We've also discovered a cascading effect from late packing non-votes: validators that late pack transactions consistently increase the vote latency of the cluster compared to those that pack throughout the slot. When a validator late packs transactions, they send shreds (the fragments of block data) in a concentrated burst at the end of their slot. Other validators receive these shreds late and must replay all the transactions before they can vote on the block. Because replay happens late, it often spills over into the next slot's time window. This means validators end up voting later than they should, not because of their own processing delays, but because they're waiting on late-arriving data from the block producer.
Final Thoughts
IBRL.wtf exists to make validator behavior measurable, transparent, and auditable. It aims to give validators, stakers, and applications a shared source of truth for what actually happens at the block production layer at a level of detail never seen before.
The current IBRL score is v1. We’re actively iterating on the methodology and the data we incorporate, and no single score should be treated as a definitive judgment of validator intent or quality. Some scores may reflect infrastructure constraints or network conditions outside a validator’s control. Expect continued improvements as we incorporate more data and refine the scoring model based on real-world observations and community feedback.
If you’re a validator, app developer, or Solana community member and have feedback (or data you’d like to see reflected on the site), please reach out through the Jito Developers Discord or via email to ibrl@jito.wtf.
Appendix: IBRL Scoring Methodology
The IBRL Score is composed of three independent components that measure different aspects of block production behavior.
- Slot Time Score
- Vote Packing Score
- Non-Vote Packing Score
Each component is weighted to reflect its relative impact on overall IBRL performance, while keeping contributions reasonably balanced.
The formula for IBRL score is the following:
IBRL SCORE =(0.40 *Non-Vote Packing Score) + (0.35 * Slot Time Score) + (0.25 * Vote Packing Score)
Slot Time Score
This score measures fast block production times.

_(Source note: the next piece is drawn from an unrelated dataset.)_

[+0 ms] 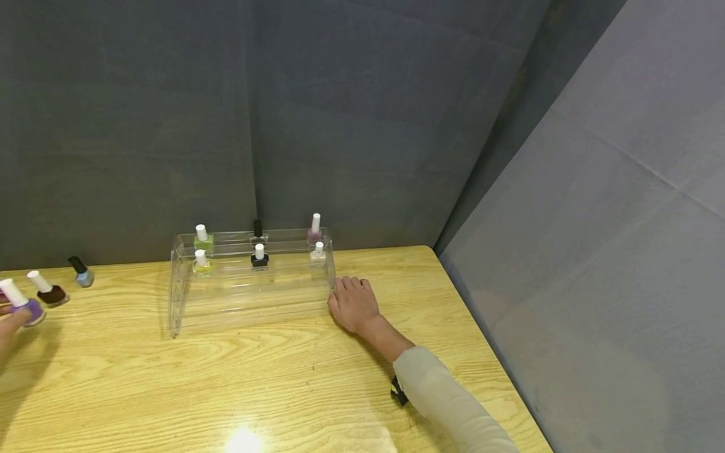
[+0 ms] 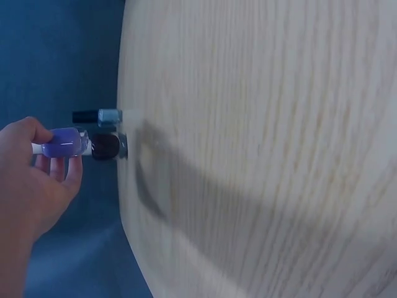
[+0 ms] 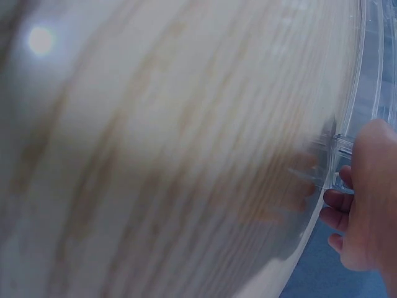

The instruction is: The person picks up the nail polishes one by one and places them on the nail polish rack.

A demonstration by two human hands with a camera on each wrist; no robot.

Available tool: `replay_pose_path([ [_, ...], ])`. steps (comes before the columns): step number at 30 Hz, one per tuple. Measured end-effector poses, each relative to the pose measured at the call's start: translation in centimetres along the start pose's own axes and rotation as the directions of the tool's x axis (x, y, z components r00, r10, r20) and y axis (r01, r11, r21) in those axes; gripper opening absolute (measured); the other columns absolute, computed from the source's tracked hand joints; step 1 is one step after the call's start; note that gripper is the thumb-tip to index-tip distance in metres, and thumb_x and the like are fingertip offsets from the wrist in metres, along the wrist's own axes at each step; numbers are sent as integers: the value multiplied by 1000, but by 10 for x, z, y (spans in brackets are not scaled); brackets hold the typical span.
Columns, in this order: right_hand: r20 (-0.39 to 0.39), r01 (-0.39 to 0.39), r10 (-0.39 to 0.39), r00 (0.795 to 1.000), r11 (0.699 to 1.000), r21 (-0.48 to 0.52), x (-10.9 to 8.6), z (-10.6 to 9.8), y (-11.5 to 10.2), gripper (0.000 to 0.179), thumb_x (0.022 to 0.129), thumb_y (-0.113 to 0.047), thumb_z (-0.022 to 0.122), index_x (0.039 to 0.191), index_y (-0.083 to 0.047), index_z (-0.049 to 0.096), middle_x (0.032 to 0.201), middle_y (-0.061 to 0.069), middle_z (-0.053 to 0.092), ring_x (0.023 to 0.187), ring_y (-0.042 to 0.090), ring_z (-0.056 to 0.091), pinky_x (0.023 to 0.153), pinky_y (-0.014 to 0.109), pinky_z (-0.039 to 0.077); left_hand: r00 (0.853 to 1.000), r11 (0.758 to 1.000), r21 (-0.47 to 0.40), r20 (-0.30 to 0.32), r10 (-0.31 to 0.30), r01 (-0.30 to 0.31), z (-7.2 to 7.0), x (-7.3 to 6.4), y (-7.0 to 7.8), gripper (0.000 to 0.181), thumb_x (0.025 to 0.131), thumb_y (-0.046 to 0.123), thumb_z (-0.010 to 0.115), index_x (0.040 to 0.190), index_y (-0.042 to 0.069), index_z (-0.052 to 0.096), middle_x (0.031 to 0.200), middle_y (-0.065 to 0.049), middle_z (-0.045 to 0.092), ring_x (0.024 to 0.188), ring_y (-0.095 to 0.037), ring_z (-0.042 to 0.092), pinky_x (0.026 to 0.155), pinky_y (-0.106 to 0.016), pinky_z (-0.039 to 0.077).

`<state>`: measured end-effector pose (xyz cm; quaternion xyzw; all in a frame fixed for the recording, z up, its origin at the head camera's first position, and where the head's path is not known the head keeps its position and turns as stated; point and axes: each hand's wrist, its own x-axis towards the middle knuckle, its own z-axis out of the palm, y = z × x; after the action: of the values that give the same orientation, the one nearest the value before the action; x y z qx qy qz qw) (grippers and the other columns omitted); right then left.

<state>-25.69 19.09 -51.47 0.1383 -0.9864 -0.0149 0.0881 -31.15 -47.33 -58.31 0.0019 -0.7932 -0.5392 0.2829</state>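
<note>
At the left edge of the head view, my left hand (image 1: 10, 324) pinches a nail polish bottle (image 1: 35, 312) with purple polish and a white cap. The left wrist view shows thumb and fingers about the purple bottle (image 2: 62, 142). Just behind it, a dark brown nail polish bottle (image 1: 53, 296) with a white cap and a light blue one (image 1: 85, 278) with a black cap stand on the table. My right hand (image 1: 354, 306) rests at the right front end of a clear stepped rack (image 1: 226, 309). In the right wrist view its fingers (image 3: 335, 217) are loosely bent beside the rack's corner; firm contact is hard to tell.
Nail polish bottles stand in two rows on the rack's upper steps, among them a green one (image 1: 204, 241), a yellow one (image 1: 201, 267) and a black one (image 1: 259, 259). A small black object (image 1: 399, 391) lies partly under the right sleeve. Dark cloth (image 1: 362, 126) hangs behind the table.
</note>
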Motion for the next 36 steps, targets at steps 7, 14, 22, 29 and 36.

A threshold is set depending on if the slot is a handoff slot from another validator, or if the slot is any of the remaining slots in a leader's rotation.
- Handoff slots: A build time of 550ms or less results in a perfect score
- Continuation slots: The validator has 380ms allowance for a perfect score
If the threshold is not met, the score exponentially decays to 0 as the block build time inflates.
Vote Packing Score
This score measures timely processing of vote transactions.
- A block achieves a perfect score when at least 90% of vote transactions are processed within the first 32 proof-of-history ticks
- If this threshold is not met, the score decays as vote processing is pushed later in the block
Non-Vote Packing Score
This score measures equal transaction processing throughout the block, rather than late packing or burst transaction processing.
This score is made up of 2 sub-factors which contribute equally:
- Early-compute threshold: We expect at least 50% of the block's total compute units to have been used in the first 32 proof-of-history ticks. As this percentage drops, the factor drops exponentially.
- Gini coefficient of compute distribution: Measures distribution of compute across the slot’s 64 Proof of History ticks. A perfect gini coefficient of 0 would be achieved if each tick consumed the same amount of compute. As compute clusters and localizes, the gini coefficient goes up and the factor goes down; resulting in a worse non-vote packing score.